I've been implementing my own big integer class in C++. I've been trying to implement the Karatsuba algorithmas an alternate method of doing multiplication once the bit length reaches a certain threshold. My current implementation seems to get the first 3 or 4 elements correct, but after that the values are incorrect.

I've tried reproducing the algorithm using C# and .Net's BigInteger, and I've been getting the same results. So, I believe that my actual math functions are correct (Multiply, Add, Subtract, LeftShift), I'm guessing I'm doing something incorrectly in the algorithm itself. I'm hoping some other sets of eyes might see something I missed.
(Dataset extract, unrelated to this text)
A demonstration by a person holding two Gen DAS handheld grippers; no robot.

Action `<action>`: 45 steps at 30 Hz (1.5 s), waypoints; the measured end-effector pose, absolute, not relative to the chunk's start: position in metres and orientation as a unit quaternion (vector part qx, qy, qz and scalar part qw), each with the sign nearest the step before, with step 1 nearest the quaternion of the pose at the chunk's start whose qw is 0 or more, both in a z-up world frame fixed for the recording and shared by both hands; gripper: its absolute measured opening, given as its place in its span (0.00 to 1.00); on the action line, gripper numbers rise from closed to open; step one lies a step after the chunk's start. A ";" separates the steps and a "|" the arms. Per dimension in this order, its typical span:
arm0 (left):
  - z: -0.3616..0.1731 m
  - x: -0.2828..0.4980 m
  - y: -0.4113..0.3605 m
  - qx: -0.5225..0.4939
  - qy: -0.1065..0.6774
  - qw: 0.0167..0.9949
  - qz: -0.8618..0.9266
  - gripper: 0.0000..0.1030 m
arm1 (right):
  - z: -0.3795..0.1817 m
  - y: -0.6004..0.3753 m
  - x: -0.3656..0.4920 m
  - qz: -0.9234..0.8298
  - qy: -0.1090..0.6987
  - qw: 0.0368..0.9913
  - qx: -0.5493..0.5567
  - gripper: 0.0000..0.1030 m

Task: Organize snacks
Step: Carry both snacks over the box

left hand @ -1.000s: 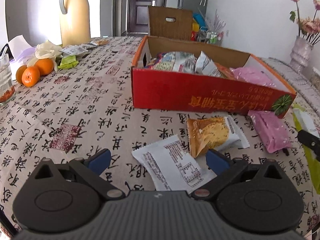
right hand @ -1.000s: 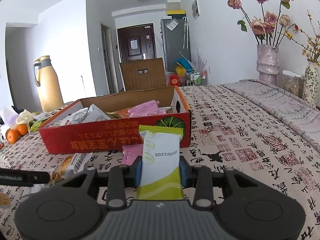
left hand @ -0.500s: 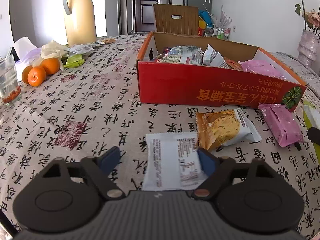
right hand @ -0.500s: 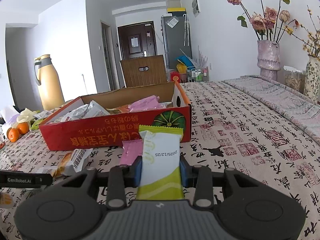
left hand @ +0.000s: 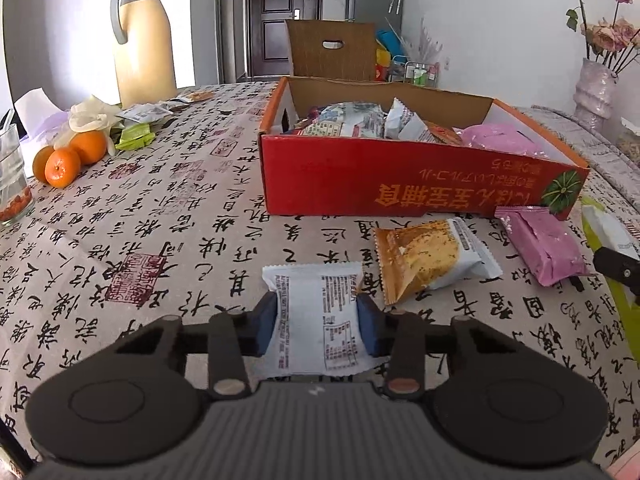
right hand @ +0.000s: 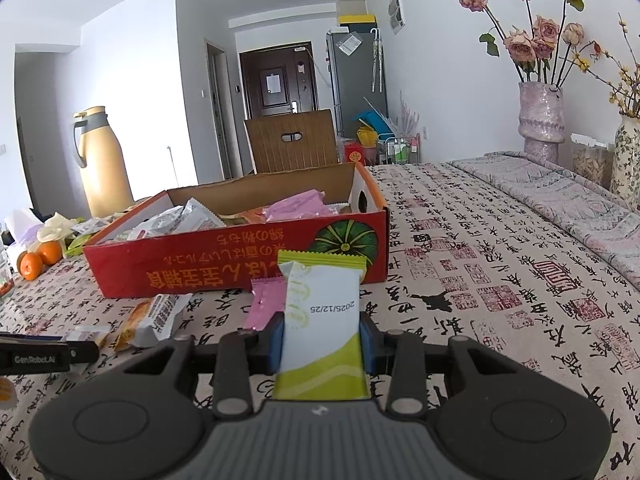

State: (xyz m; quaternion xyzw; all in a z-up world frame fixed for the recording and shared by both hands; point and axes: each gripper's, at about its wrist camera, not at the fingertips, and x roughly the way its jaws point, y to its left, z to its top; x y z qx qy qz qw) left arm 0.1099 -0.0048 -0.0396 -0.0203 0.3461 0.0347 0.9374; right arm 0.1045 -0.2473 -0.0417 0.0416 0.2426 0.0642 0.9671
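Observation:
My left gripper point(left hand: 318, 326) is shut on a white snack packet point(left hand: 318, 316) low over the table, in front of the red cardboard box point(left hand: 400, 184) that holds several snacks. An orange-and-white packet point(left hand: 428, 260) and a pink packet point(left hand: 540, 244) lie on the cloth before the box. My right gripper point(right hand: 322, 338) is shut on a white-and-green snack packet point(right hand: 320, 312), held near the box's right front corner point(right hand: 344, 256). The pink packet point(right hand: 262, 306) and orange packet point(right hand: 154, 318) show in the right wrist view too.
A yellow thermos jug point(left hand: 142, 36), oranges point(left hand: 66, 158), a glass point(left hand: 10, 176) and small packets point(left hand: 138, 136) stand at the far left. A wooden chair back point(left hand: 332, 50) is behind the box. Flower vases point(right hand: 540, 120) stand at the right.
My left gripper moved in around the white packet and closed on it. My right gripper kept hold of the white-and-green packet and shifted slightly.

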 end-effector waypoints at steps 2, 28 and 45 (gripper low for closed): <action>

My big integer class stores binary values in vectors of unsigned integers, the lowest order bits at the beginning of the array. All values are stored in the positive, along with a signed bit. Since the signs don't actually affect multiplication, the function is not concerned about them.
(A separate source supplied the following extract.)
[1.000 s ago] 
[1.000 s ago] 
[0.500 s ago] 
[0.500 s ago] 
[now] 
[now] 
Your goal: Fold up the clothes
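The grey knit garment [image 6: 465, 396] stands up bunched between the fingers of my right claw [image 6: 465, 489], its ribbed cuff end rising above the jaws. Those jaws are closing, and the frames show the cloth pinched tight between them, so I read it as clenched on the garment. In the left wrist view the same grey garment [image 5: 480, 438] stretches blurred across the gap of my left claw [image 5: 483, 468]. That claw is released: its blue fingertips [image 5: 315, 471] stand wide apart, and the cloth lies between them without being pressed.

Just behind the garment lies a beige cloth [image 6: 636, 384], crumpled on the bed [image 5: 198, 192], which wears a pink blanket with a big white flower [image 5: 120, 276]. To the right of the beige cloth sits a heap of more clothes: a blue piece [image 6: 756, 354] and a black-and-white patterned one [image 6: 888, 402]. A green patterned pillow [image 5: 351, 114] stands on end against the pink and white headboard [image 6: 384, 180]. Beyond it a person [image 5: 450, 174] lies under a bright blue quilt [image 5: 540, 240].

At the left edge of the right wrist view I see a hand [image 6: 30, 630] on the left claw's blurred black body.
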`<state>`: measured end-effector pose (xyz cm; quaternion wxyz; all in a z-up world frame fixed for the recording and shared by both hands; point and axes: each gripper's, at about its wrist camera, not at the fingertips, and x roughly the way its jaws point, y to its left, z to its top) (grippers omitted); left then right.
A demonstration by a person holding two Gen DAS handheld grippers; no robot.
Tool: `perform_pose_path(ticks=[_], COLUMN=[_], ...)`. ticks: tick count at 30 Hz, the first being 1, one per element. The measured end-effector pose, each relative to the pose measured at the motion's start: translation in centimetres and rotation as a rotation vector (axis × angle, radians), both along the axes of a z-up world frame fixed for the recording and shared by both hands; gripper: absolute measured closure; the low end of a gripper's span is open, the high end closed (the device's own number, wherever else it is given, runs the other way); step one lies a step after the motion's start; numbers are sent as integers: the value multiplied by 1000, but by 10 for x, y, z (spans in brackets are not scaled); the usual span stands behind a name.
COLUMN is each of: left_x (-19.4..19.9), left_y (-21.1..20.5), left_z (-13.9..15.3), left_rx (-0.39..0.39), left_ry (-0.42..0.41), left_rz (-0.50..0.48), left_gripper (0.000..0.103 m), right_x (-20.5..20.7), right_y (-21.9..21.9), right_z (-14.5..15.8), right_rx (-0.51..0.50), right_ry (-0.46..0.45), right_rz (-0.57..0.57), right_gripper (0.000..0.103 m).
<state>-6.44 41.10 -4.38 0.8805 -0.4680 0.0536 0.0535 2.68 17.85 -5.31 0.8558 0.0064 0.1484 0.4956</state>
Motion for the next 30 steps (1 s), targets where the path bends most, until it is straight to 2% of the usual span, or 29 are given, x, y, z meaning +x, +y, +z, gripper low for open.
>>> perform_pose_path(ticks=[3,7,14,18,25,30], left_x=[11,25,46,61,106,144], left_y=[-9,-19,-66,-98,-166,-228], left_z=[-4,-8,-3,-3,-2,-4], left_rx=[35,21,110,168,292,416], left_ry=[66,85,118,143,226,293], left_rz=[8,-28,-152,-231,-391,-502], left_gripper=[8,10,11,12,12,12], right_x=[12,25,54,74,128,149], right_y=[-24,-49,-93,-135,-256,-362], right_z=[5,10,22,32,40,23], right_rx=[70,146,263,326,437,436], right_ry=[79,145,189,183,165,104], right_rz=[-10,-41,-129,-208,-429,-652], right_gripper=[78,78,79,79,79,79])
typedef std::vector<std::uint32_t> storage_t inline static void AlternateMultiplication(const storage_t& Lhs, const storage_t& Rhs, storage_t& Product) { /*Get the size of each input*/ const auto LhsSize(Lhs.size()); const auto RhsSize(Rhs.size()); /*If one of the inputs is a single element long, use regular multiplication*/ if((LhsSize <= 1) || (RhsSize <= 1)) { /* Multiplication ignoring the signs. First two parameters are inputs by const reference, 3rd parameter is the output by reference */ AbsoluteMultiplication(Lhs, Rhs, Product); return; } /*Find the length of the longest input*/ const auto LongestSize(std::max(LhsSize, RhsSize)); /*Find half of the longest input. The +1 helps it round up*/ const auto HalfLongestSize((LongestSize + 1) / 2); /*Hold over from messing with the algorithm at the moment*/ const auto HalfLongestSizeSafe(HalfLongestSize); /*Vector's to copy the split values*/ storage_t LhsHigh(HalfLongestSizeSafe); storage_t LhsLow(HalfLongestSizeSafe); storage_t RhsHigh(HalfLongestSizeSafe); storage_t RhsLow(HalfLongestSizeSafe); /*Iterators marking where the splits will occur*/ const auto LhsBegin(std::begin(Lhs)); const auto LhsEnd(std::end(Lhs)); const auto LhsMid(LhsSize >= HalfLongestSize ? LhsBegin + HalfLongestSize : LhsEnd); const auto RhsBegin(std::begin(Rhs)); const auto RhsEnd(std::end(Rhs)); const auto RhsMid(RhsSize >= HalfLongestSize ? RhsBegin + HalfLongestSize : RhsEnd); /*Split the inputs*/ storage_t LhsLow(LhsBegin, LhsMid); Truncate(LhsLow); storage_t LhsHigh(LhsMid, LhsEnd); Truncate(LhsHigh); storage_t RhsLow(RhsBegin, RhsMid); Truncate(RhsLow); storage_t RhsHigh(RhsMid, RhsEnd); Truncate(RhsHigh); storage_t Z0; AlternateMultiplication(LhsLow, RhsLow, Z0); storage_t Z2; AlternateMultiplication(LhsHigh, RhsHigh, Z2); storage_t Z1; AbsoluteAddition(LhsHigh, LhsLow, LhsHigh); AbsoluteAddition(RhsHigh, RhsLow, RhsHigh); AlternateMultiplication(LhsHigh, RhsHigh, Z1); /*Just to be safe, tracking the sign of Z1, since subtraction is involved*/ bool Z1Sign(true); Subtraction(Z1Sign, Z1, true, Z2, Z1Sign, Z1); Subtraction(Z1Sign, Z1, true, Z0, Z1Sign, Z1); /*Left shift doesn't affect the sign. Convert elements length of number of bits to shift*/ AbsoluteLeftShift(Z1, (HalfLongestSize * (sizeof(T) * CHAR_BIT)), Z1); bool Z2Sign(true); AbsoluteLeftShift(Z2, (LongestSize * (sizeof(T) * CHAR_BIT)), Z2); Addition(Z2Sign, Z2, Z1Sign, Z1, Z2Sign, Z2); bool ProductSign(true); Addition(Z2Sign, Z2, true, Z0, ProductSign, Product); }

In the pseudocode on Wikipedia, the example is in base 10, where my code is in binary. If I had to guess, the issue is in the left shifting or that I have to keep breaking down a single element down into a single bytes or smaller, since this is base 2 math.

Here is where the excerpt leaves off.